ACTIVITY
Could the lines from the one with "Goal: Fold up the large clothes" through the end of the listing be restated exactly, with nothing else included?

-------- DATASET EXTRACT --------

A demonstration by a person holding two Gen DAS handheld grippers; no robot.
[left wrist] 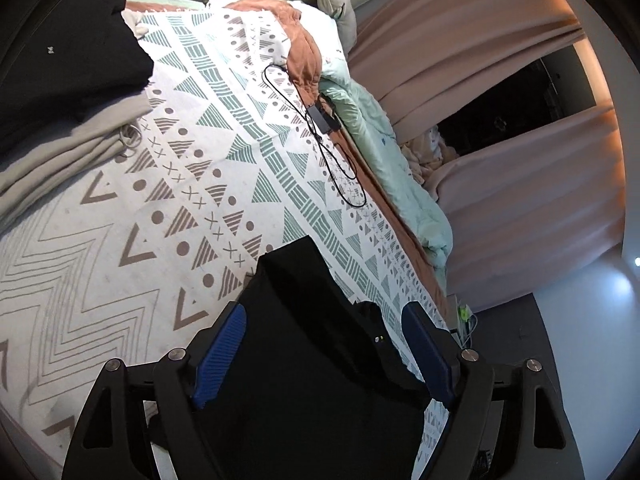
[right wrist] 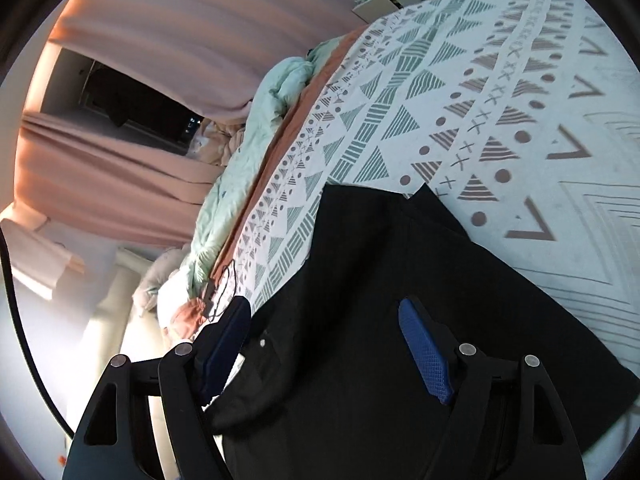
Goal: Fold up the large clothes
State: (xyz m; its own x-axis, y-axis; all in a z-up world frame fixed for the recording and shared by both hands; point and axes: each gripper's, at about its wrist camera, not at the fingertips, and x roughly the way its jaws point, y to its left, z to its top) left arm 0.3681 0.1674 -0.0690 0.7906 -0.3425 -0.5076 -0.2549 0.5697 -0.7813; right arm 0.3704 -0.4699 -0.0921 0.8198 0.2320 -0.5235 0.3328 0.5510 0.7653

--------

WRITTEN ANSWER
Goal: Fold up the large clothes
State: (xyz m; its own x-axis, y-axis; all in a z-up world frame fixed for the recording and shared by both hands; point and axes: each gripper's, at about its wrist camera, not at the fingertips, and x roughly the way its jaws point, y to its left, z to its top) left arm 0.3681 0.1674 -0.0690 0.7906 -0.3425 -0.5076 -0.2549 0.5697 -0.7813; right arm 0.3704 -0.4699 -0.0921 0.8198 0.2320 -0.5235 0.3328 0.5510 0.7653

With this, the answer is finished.